State-space models (SSMs) have recently demonstrated competitive performance to transformers at large-scale language modeling benchmarks while achieving linear time and memory complexity as a function of sequence length. Mamba, a recently released SSM model, shows impressive performance in both language modeling and long sequence processing tasks. Simultaneously, mixture-of-expert (MoE) models have shown remarkable performance while significantly reducing the compute and latency costs of inference at the expense of a larger memory footprint.
So why not combine Mamba with MoE. Well that is what this paper has explored with BlackMamba, a novel architecture that combines the Mamba SSM with MoE to obtain the benefits of both. This Mamba-MoE architecture have the following improvements over a dense transformer:
Mamba: Linear computational complexity with respect to input sequence length for both training and inference. Autoregressive generation in constant time and memory.
MoE: Inference latency and training FLOPs of the equivalent smaller dense base model, while preserving model quality close to an equi-parameter dense model.
BlackMamba architecture simply replaces both the MLP layer in a transformer with an expert layer, and the attention layer with a mamba SSM layer. Further, it used the SwiGLU activation function for the expert MLPs. For the expert router, it used top-1 routing with a Sinkhorn routing function to load-balance between experts. It utilized a novel custom version of the Sinkhorn algorithm which converges substantially faster than vanilla Sinkhorn. Model was trained using Megatron-LM distributed training framework and was trained in bf16 precision on 300B tokens on custom dataset both 340M/1.5B and 630M/2.8B models .

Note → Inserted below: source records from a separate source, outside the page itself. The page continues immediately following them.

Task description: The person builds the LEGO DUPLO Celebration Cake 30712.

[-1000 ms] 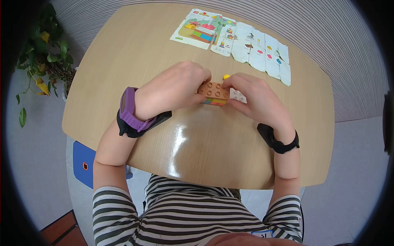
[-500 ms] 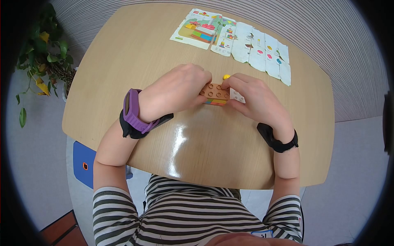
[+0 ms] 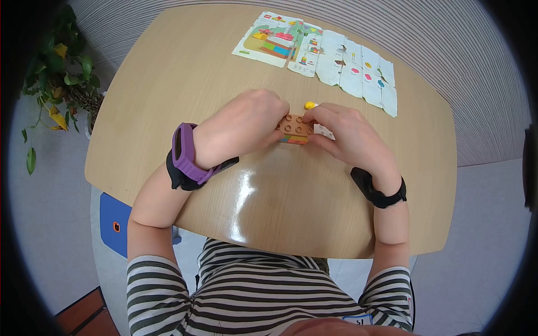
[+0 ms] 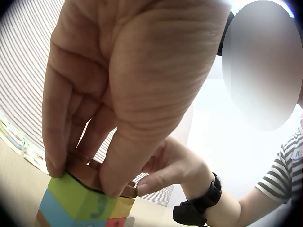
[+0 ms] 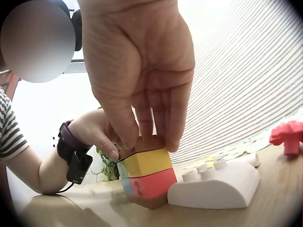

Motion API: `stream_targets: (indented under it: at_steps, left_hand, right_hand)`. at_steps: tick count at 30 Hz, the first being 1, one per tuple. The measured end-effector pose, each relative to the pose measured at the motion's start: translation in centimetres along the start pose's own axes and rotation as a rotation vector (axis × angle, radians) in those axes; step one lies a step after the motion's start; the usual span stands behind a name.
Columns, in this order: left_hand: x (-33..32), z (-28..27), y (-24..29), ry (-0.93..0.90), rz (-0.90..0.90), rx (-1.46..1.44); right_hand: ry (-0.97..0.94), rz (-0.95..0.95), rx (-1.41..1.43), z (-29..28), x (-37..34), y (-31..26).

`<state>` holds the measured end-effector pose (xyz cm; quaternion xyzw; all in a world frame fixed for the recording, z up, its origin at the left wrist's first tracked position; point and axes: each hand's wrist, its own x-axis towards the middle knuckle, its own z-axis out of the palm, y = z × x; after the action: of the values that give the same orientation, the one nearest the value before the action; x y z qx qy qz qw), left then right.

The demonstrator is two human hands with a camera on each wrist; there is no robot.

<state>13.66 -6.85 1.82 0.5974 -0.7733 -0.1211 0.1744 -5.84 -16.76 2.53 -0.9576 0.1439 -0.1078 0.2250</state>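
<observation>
A brown studded toy brick [image 3: 296, 126] tops a small stack of building bricks in front of me. Below it, the right wrist view shows a yellow brick [image 5: 150, 163], a red brick [image 5: 154, 183] and another brown layer at the bottom. The left wrist view adds a green brick [image 4: 78, 196] and a blue one [image 4: 57, 210]. My left hand [image 3: 241, 124] grips the left end of the top brown brick between thumb and fingers. At its right end, my right hand [image 3: 350, 133] pinches the same brick. A white curved brick [image 5: 215, 187] lies beside the stack, partly behind the right hand from above.
A small yellow piece [image 3: 310, 105] lies just beyond the hands. In the right wrist view a pinkish-red piece [image 5: 288, 137] stands farther right. Creased picture sheets [image 3: 274, 42] are spread along the table's far edge. A leafy plant [image 3: 67, 73] is off the left side.
My left hand and wrist have shifted slightly right and toward me, covering more of the brown brick's left end. The right hand has barely moved and keeps its pinch.
</observation>
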Motion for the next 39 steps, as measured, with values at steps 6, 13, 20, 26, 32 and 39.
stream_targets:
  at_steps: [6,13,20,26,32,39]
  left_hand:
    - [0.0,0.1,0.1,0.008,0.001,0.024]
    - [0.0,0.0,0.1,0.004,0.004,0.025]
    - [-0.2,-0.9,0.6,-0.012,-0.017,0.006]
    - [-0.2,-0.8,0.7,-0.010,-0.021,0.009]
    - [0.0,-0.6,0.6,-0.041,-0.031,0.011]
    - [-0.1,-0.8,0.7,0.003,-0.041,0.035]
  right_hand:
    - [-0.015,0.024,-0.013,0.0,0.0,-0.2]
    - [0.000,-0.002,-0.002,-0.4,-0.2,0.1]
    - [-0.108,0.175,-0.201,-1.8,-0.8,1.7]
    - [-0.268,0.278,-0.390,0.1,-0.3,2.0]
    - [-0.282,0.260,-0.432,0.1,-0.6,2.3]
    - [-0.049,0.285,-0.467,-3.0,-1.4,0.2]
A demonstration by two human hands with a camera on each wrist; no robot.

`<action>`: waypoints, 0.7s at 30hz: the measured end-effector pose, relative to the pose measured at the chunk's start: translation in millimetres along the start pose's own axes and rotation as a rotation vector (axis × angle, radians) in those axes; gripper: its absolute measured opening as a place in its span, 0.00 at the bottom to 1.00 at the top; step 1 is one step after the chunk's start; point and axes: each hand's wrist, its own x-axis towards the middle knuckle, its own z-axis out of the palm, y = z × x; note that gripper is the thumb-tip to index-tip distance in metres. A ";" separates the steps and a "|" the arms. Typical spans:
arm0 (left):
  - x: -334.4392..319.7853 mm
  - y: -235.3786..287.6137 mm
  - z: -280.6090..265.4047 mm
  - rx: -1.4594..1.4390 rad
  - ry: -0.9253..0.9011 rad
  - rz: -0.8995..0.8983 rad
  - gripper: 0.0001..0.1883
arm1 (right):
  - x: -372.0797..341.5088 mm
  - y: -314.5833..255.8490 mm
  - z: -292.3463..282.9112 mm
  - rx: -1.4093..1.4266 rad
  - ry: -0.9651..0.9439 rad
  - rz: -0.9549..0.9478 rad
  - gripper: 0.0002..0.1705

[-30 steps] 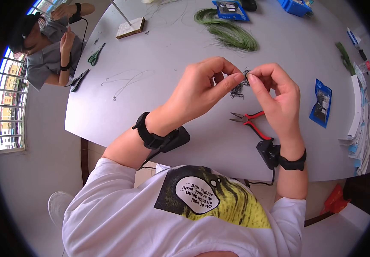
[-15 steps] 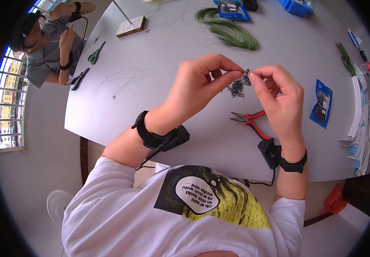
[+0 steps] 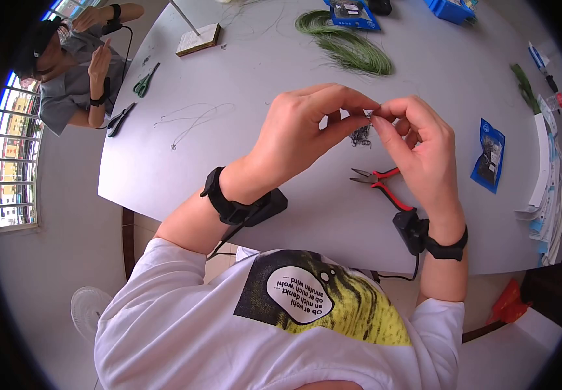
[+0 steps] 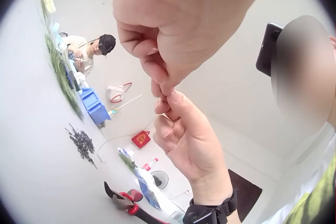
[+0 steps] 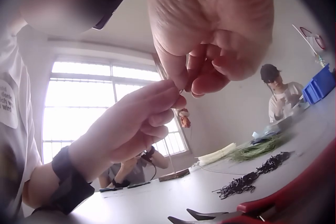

BlackMamba performs competitively against both Mamba and transformer baselines, and outperforms in inference and training FLOPs. BlackMamba inherits and combines both of the benefits of SSM and MoE architectures, combining linear-complexity generation from SSM with cheap and fast inference from MoE. Moreover, BlackMamba shows that it is capable of rapid generation with both linear time and memory cost.